● **EXERCISE OBJECTIVE**
Which lines in the data below contain the word "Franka"? Return each of them.

[DATA FOR THIS EXERCISE]

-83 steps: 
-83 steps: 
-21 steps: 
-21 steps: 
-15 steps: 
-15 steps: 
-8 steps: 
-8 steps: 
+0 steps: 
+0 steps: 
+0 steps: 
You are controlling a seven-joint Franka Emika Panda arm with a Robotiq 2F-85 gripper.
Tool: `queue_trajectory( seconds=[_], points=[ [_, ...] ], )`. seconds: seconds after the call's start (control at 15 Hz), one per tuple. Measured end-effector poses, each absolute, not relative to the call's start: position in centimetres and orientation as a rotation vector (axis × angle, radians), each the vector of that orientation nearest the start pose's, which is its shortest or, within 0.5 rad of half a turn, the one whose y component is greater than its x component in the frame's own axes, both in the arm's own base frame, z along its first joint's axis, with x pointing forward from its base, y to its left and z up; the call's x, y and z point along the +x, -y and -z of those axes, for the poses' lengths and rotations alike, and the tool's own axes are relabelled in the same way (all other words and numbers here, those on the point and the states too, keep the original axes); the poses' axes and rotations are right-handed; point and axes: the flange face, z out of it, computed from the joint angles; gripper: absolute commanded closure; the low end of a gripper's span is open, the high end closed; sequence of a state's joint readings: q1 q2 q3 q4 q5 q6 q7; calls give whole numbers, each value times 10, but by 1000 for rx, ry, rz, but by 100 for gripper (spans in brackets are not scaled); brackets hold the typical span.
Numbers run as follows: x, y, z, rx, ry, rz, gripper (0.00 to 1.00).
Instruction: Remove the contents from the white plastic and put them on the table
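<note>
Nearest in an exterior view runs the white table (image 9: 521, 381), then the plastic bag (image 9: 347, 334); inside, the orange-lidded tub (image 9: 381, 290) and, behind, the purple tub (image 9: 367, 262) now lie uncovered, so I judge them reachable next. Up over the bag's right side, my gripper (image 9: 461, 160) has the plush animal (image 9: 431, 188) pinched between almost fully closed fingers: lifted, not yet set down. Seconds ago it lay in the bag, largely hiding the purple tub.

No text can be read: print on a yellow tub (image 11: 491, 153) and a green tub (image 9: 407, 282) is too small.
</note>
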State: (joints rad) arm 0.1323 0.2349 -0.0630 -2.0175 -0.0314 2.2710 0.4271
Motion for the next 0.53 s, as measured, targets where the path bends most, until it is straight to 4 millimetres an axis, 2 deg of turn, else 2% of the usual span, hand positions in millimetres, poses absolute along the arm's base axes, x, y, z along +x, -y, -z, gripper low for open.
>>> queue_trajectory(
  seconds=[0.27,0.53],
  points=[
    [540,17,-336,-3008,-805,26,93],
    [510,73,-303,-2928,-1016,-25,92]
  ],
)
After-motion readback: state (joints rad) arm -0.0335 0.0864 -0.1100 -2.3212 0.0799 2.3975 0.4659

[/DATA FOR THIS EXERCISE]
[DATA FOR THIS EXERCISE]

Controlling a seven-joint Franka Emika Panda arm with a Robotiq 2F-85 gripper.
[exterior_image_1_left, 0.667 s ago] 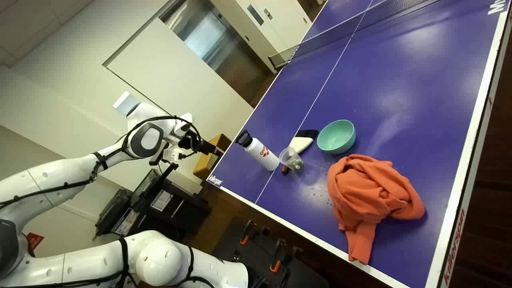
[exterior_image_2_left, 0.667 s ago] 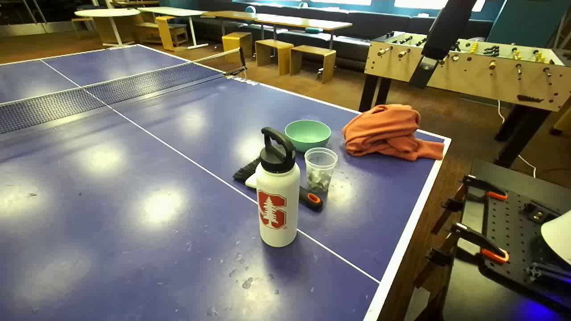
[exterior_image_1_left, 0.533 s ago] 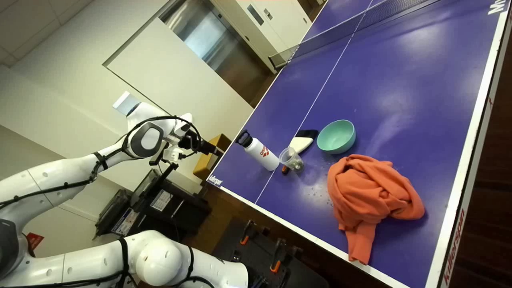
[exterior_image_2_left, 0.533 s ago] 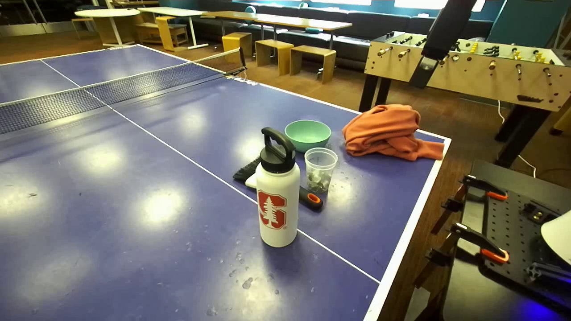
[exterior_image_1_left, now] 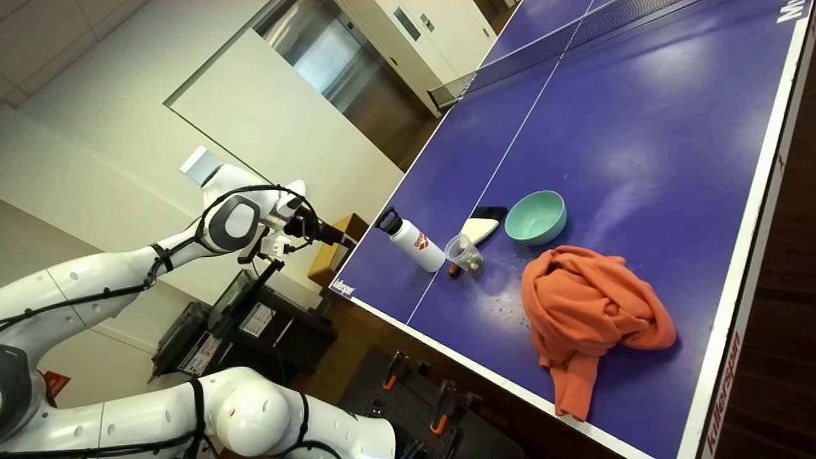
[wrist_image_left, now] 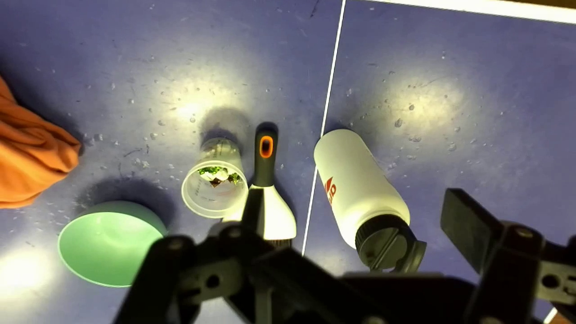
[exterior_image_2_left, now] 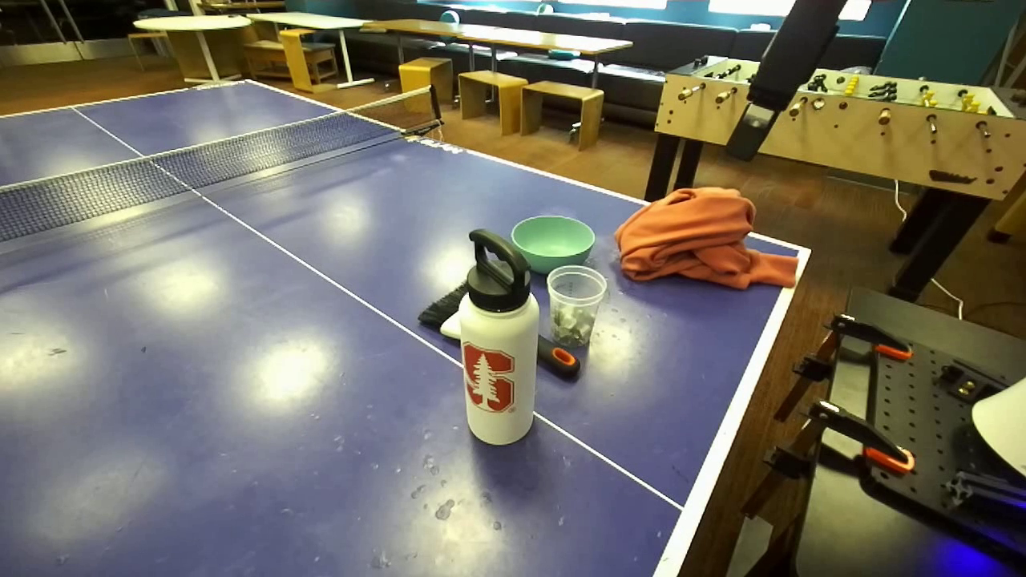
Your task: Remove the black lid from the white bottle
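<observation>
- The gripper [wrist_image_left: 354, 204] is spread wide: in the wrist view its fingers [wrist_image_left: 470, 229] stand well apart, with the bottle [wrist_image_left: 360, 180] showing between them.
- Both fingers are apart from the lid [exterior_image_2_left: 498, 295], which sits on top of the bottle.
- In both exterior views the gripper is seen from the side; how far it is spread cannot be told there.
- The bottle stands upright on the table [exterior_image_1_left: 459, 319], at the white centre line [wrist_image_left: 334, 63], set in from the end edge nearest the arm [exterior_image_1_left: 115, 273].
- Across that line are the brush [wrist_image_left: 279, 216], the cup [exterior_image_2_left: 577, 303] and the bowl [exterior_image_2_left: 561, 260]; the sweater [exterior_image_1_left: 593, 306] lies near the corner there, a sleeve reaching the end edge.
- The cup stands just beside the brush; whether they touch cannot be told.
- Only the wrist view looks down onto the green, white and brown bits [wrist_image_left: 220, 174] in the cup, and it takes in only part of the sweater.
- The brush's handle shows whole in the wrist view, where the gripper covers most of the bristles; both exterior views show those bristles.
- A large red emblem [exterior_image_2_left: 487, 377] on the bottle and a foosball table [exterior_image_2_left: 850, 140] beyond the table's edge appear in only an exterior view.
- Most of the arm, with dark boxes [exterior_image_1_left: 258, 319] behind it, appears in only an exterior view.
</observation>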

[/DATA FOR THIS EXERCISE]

● **RESULT FOR THIS EXERCISE**
You are controlling a seven-joint Franka Emika Panda arm with a Robotiq 2F-85 gripper.
Controlling a seven-joint Franka Emika Panda arm with a Robotiq 2F-85 gripper.

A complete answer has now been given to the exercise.